### WORK INSTRUCTIONS
Print the data below exactly, but only the lines from the one containing "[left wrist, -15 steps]" down to the one containing "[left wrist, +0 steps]", inclusive.

### STORED DATA
──────
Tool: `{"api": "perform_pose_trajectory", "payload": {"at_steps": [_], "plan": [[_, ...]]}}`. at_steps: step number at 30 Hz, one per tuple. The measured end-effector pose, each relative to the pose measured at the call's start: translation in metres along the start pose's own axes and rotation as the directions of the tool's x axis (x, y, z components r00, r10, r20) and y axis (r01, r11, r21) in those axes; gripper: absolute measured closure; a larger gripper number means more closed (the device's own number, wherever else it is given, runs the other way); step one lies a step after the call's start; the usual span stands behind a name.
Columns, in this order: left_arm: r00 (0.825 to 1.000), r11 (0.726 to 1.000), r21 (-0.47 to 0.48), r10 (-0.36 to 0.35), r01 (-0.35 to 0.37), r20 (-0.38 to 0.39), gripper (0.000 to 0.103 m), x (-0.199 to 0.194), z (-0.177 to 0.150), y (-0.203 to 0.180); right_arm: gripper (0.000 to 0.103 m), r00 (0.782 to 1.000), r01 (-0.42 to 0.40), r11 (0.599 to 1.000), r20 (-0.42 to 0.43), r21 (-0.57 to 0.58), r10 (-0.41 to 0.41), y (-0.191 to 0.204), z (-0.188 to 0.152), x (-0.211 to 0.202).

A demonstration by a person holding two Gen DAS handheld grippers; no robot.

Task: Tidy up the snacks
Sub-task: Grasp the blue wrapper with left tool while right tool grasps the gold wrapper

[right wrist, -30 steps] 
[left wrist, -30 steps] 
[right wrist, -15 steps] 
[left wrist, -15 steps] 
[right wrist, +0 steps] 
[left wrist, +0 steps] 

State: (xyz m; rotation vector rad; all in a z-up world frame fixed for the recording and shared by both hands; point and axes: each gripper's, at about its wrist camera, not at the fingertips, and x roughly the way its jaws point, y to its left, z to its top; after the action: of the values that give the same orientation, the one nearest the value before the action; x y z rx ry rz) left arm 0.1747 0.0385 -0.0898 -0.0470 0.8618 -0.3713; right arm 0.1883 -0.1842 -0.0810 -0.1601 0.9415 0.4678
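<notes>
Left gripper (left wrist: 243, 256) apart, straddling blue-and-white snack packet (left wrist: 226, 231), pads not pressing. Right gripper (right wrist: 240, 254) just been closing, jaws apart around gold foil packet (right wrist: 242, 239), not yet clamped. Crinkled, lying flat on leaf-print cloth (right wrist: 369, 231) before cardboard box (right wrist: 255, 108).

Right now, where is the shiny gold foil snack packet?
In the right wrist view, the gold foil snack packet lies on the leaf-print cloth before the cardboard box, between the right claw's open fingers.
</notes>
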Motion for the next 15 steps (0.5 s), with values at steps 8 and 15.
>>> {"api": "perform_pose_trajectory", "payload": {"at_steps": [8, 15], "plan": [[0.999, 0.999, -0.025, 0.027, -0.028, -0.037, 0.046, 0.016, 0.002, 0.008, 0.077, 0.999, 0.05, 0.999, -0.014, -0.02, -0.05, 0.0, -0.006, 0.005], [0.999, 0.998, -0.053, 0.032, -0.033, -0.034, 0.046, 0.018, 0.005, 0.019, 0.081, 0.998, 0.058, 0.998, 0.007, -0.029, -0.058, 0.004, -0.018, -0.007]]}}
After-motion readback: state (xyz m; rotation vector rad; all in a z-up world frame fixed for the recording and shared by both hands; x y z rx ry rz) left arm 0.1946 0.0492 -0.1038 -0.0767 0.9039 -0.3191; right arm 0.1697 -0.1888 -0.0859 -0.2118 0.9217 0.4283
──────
### YOUR RESPONSE
[left wrist, -15 steps] 
[right wrist, +0 steps] 
[left wrist, +0 steps] 

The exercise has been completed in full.